**EXERCISE DIRECTIONS:**
Output the records that follow, keeping every line exactly as it is.

Segment Open

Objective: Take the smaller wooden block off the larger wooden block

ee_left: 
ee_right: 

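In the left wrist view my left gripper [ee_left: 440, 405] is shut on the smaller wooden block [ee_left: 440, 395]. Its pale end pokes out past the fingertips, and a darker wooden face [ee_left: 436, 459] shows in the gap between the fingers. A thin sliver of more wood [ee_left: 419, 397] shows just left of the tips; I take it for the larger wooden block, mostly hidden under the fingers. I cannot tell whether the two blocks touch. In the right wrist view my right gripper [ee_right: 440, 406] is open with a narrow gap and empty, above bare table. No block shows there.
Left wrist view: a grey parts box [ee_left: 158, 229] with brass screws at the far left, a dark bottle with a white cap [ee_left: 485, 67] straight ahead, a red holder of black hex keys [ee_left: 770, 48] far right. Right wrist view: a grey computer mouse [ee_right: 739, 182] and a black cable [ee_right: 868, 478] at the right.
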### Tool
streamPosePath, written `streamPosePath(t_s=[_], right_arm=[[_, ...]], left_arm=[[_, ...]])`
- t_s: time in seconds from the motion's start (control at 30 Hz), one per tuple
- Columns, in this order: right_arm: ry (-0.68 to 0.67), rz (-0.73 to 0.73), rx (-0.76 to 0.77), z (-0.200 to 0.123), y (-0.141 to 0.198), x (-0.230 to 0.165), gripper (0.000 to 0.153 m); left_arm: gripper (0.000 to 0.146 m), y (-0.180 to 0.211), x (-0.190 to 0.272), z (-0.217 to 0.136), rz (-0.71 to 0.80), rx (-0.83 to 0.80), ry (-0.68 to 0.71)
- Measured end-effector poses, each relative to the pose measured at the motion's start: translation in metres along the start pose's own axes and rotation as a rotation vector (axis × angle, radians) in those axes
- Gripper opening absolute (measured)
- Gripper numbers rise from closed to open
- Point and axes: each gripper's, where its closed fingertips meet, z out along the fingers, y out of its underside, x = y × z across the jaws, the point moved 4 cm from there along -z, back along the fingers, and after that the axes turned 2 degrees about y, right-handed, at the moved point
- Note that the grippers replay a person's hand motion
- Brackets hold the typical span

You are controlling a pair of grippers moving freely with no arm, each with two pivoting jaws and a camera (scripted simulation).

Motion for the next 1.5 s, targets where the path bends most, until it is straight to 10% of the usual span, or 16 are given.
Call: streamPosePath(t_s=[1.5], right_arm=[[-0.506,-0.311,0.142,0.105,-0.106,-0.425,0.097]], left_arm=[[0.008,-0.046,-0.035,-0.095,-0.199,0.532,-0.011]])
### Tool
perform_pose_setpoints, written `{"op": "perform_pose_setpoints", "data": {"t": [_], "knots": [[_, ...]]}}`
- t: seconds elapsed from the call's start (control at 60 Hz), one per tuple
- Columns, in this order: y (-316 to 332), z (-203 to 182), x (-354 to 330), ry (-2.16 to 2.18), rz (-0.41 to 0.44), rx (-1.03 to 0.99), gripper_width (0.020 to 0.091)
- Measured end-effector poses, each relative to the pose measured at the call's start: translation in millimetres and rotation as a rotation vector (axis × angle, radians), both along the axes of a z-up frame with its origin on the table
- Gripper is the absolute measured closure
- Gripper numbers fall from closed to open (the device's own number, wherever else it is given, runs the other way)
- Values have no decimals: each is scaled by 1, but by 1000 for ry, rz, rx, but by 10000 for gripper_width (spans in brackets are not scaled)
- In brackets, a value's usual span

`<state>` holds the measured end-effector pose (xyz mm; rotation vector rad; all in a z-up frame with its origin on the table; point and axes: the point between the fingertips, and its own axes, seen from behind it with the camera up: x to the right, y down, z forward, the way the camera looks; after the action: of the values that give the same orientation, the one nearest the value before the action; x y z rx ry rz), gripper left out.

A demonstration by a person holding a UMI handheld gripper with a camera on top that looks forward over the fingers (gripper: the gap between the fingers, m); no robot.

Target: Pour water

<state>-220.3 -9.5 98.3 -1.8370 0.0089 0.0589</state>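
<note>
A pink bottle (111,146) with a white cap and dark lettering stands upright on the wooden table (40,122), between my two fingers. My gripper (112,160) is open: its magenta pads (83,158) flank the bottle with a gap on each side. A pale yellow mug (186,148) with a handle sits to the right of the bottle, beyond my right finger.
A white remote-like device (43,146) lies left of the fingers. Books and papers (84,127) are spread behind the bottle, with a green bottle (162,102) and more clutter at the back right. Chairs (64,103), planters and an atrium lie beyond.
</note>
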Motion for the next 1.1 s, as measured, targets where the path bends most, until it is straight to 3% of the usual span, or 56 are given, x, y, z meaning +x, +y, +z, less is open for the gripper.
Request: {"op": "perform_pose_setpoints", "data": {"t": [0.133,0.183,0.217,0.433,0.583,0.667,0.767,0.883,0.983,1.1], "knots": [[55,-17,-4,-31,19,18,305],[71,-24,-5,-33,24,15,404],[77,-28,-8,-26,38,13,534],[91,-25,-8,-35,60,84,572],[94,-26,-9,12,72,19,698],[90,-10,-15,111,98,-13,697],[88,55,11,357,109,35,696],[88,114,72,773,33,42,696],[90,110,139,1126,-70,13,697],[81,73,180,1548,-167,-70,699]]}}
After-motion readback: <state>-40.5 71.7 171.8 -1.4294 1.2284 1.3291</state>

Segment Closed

**RESULT FOR THIS TASK:**
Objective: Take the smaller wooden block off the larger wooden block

ee_left: 
ee_right: 

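In the left wrist view my left gripper [ee_left: 440, 405] is shut on the smaller wooden block [ee_left: 440, 395]. Its pale end pokes out past the fingertips, and a darker wooden face [ee_left: 436, 459] shows in the gap between the fingers. A thin sliver of more wood [ee_left: 419, 397] shows just left of the tips; I take it for the larger wooden block, mostly hidden under the fingers. I cannot tell whether the two blocks touch. In the right wrist view my right gripper [ee_right: 440, 406] is open with a narrow gap and empty, above bare table. No block shows there.
Left wrist view: a grey parts box [ee_left: 158, 229] with brass screws at the far left, a dark bottle with a white cap [ee_left: 485, 67] straight ahead, a red holder of black hex keys [ee_left: 770, 48] far right. Right wrist view: a grey computer mouse [ee_right: 739, 182] and a black cable [ee_right: 868, 478] at the right.
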### Tool
streamPosePath, written `streamPosePath(t_s=[_], right_arm=[[_, ...]], left_arm=[[_, ...]])`
- t_s: time in seconds from the motion's start (control at 30 Hz), one per tuple
- Columns, in this order: right_arm: ry (-0.68 to 0.67), rz (-0.73 to 0.73), rx (-0.76 to 0.77), z (-0.200 to 0.123), y (-0.141 to 0.198), x (-0.230 to 0.165), gripper (0.000 to 0.153 m); left_arm: gripper (0.000 to 0.146 m), y (-0.180 to 0.211), x (-0.190 to 0.272), z (-0.217 to 0.136), rz (-0.71 to 0.80), rx (-0.83 to 0.80), ry (-0.68 to 0.71)
- Measured end-effector poses, each relative to the pose measured at the motion's start: translation in metres along the start pose's own axes and rotation as a rotation vector (axis × angle, radians) in those axes
- Gripper opening absolute (measured)
- Gripper numbers rise from closed to open
- Point and axes: each gripper's, where its closed fingertips meet, z out along the fingers, y out of its underside, x = y × z across the jaws, the point moved 4 cm from there along -z, back along the fingers, and after that the axes turned 2 degrees about y, right-handed, at the moved point
- Note that the grippers replay a person's hand motion
- Brackets hold the typical span

You are controlling a pair of grippers moving freely with no arm, each with two pivoting jaws and a camera (scripted simulation).

Motion for the next 1.5 s, targets where the path bends most, until it is straight to 10% of the usual span, or 16 are given.
Call: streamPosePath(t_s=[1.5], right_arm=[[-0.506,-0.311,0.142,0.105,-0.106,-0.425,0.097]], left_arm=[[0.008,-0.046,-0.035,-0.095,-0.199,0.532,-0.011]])
### Tool
perform_pose_setpoints, written `{"op": "perform_pose_setpoints", "data": {"t": [_], "knots": [[_, ...]]}}`
- t: seconds elapsed from the call's start (control at 60 Hz), one per tuple
- Columns, in this order: y (-316 to 332), z (-203 to 182), x (-354 to 330), ry (-2.16 to 2.18), rz (-0.41 to 0.44), rx (-1.03 to 0.99), gripper_width (0.020 to 0.091)
- Measured end-effector poses, each relative to the pose measured at the call's start: translation in millimetres and rotation as a rotation vector (axis × angle, radians), both along the axes of a z-up frame with its origin on the table
- Gripper is the absolute measured closure
- Gripper numbers fall from closed to open (the device's own number, wherever else it is given, runs the other way)
- Values have no decimals: each is scaled by 1, but by 1000 for ry, rz, rx, but by 10000 for gripper_width (spans in brackets are not scaled)
- In brackets, a value's usual span

`<state>` holds the measured end-effector pose (xyz mm; rotation vector rad; all in a z-up frame with its origin on the table; point and axes: the point between the fingertips, and its own axes, seen from behind it with the camera up: x to the right, y down, z forward, the way the camera looks; after the action: of the values that give the same orientation, the one nearest the value before the action; x y z rx ry rz), gripper left out.

A demonstration by a person holding a UMI handheld gripper with a camera on top that looks forward over the fingers (gripper: the gap between the fingers, m); no robot.

Target: Pour water

<state>-220.3 -9.5 98.3 -1.8370 0.0089 0.0589</state>
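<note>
A pink bottle (111,146) with a white cap and dark lettering stands upright on the wooden table (40,122), between my two fingers. My gripper (112,160) is open: its magenta pads (83,158) flank the bottle with a gap on each side. A pale yellow mug (186,148) with a handle sits to the right of the bottle, beyond my right finger.
A white remote-like device (43,146) lies left of the fingers. Books and papers (84,127) are spread behind the bottle, with a green bottle (162,102) and more clutter at the back right. Chairs (64,103), planters and an atrium lie beyond.
</note>
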Motion for the next 1.1 s, as measured, targets where the path bends most, until it is straight to 3% of the usual span, or 56 are given, x, y, z meaning +x, +y, +z, less is open for the gripper.
Request: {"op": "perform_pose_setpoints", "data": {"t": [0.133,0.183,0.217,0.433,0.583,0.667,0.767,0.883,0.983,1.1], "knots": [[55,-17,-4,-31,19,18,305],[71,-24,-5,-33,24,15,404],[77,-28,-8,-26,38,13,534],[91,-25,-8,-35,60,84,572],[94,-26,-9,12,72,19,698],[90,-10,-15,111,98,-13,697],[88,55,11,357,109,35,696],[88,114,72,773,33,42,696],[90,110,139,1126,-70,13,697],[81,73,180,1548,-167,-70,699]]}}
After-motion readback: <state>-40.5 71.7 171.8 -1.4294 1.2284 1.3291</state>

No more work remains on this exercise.